Exercise brief. Starting at the line below holding "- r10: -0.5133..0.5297" and stopping at the line holding "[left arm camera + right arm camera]", print every line exactly, both ends included, and leave the rest out.

Data extracted from a collection.
*** Begin section ***

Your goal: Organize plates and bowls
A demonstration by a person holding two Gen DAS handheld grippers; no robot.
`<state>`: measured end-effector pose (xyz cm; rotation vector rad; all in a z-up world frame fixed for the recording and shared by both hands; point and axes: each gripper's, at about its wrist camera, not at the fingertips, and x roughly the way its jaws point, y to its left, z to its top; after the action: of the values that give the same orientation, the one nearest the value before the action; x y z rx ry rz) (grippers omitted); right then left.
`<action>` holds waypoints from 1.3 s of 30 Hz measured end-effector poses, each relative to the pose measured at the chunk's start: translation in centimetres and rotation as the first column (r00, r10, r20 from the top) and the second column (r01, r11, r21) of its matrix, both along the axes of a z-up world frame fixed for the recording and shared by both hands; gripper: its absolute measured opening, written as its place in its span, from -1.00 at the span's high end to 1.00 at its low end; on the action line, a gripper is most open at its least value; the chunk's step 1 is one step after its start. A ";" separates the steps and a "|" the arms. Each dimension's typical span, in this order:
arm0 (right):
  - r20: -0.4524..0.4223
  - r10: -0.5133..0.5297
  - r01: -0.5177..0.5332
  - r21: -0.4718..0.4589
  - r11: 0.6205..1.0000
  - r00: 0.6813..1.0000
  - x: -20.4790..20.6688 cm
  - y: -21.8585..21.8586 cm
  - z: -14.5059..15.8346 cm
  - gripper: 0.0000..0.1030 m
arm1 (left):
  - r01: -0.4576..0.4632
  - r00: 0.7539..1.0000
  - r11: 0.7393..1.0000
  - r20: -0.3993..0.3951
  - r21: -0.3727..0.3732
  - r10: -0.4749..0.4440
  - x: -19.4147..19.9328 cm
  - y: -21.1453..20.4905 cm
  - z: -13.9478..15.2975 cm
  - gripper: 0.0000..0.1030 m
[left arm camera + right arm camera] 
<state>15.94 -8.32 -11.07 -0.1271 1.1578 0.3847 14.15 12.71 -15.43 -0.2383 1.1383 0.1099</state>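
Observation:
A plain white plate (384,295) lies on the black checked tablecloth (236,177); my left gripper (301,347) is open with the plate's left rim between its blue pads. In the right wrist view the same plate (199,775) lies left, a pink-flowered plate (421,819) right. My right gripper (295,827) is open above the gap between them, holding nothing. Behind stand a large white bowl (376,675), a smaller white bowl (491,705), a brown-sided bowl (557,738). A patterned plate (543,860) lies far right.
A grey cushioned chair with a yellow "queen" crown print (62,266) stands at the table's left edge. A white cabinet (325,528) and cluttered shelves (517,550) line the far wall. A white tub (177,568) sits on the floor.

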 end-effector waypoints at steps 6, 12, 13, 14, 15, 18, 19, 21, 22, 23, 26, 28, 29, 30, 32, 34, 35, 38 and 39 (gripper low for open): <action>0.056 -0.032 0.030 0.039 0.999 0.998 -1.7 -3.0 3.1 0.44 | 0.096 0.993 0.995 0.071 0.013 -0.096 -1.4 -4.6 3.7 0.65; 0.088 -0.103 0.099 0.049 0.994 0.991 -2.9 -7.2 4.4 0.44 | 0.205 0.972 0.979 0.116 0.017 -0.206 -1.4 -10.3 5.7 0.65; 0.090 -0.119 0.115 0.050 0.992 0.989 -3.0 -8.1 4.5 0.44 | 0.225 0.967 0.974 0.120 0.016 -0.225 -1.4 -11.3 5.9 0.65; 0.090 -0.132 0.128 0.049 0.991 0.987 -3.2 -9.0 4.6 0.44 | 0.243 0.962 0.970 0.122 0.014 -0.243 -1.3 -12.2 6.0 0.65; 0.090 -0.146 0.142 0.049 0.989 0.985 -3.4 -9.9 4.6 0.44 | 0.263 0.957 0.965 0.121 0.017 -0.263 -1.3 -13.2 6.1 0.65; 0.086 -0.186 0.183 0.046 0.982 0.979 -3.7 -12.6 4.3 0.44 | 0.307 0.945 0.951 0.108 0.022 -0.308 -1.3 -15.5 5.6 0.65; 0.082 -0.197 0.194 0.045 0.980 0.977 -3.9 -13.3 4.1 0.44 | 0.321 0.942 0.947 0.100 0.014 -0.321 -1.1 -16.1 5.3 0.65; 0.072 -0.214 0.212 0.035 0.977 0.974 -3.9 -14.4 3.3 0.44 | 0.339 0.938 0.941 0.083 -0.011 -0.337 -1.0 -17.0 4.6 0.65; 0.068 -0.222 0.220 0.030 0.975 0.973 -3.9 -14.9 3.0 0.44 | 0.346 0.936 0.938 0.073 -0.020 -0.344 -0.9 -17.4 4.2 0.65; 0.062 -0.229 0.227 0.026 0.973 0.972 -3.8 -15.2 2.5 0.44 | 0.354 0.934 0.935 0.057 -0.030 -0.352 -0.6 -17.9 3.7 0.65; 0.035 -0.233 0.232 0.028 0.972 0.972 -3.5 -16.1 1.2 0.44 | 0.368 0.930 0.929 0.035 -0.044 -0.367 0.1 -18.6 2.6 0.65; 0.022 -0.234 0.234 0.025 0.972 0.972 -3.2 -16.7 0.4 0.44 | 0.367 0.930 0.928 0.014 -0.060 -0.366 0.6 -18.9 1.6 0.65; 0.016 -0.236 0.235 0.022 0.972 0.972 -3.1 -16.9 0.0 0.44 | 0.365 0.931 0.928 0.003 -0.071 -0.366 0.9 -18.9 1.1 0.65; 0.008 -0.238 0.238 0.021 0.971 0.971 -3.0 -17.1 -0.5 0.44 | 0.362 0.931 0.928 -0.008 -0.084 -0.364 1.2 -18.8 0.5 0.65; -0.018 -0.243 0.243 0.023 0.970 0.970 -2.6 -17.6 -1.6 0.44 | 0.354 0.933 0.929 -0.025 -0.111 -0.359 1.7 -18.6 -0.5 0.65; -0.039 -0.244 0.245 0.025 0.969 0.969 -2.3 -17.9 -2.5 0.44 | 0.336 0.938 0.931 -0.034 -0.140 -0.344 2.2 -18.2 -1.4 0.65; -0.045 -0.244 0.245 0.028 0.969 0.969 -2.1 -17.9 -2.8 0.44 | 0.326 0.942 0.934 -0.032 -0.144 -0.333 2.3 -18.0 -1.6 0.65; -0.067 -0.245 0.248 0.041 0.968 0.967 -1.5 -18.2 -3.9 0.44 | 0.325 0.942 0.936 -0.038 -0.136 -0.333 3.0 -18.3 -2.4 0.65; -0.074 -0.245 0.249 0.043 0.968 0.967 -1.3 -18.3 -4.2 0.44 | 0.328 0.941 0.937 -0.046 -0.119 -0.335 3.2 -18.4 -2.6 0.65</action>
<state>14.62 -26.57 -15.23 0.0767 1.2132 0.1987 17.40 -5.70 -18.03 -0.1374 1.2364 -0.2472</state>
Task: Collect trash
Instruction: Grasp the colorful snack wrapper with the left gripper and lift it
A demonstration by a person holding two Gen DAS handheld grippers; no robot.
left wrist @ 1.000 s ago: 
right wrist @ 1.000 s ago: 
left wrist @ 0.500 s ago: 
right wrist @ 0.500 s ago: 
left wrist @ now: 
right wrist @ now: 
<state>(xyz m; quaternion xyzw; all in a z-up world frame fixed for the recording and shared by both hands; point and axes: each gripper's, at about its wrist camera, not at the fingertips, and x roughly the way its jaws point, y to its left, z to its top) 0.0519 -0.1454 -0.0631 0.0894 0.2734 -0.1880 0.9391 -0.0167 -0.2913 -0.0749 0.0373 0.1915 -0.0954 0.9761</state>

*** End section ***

Solution.
  - r10: -0.5133..0.5297
  - r01: -0.5177..0.5332
  - r21: -0.4718..0.4589
  - r11: 0.6205..1.0000
  - r00: 0.6813..1.0000
  - x: -20.4790..20.6688 cm
  - y: -21.8585..21.8586 cm
  - z: -14.5059..15.8346 cm
  - gripper: 0.0000..0.1030 m
arm1 (left):
  - r01: -0.4576..0.4632
  - r00: 0.7539..1.0000
  - r11: 0.7393..1.0000
  - r20: -0.3993..0.3951
  - r21: -0.3727..0.3732
  - r10: -0.4749..0.4440
  - x: -19.4147..19.9328 cm
  - y: -21.1453..20.4905 cm
  - z: -13.9478..15.2975 cm
  - gripper: 0.0000..0.1030 m
[left arm camera + right arm camera] 

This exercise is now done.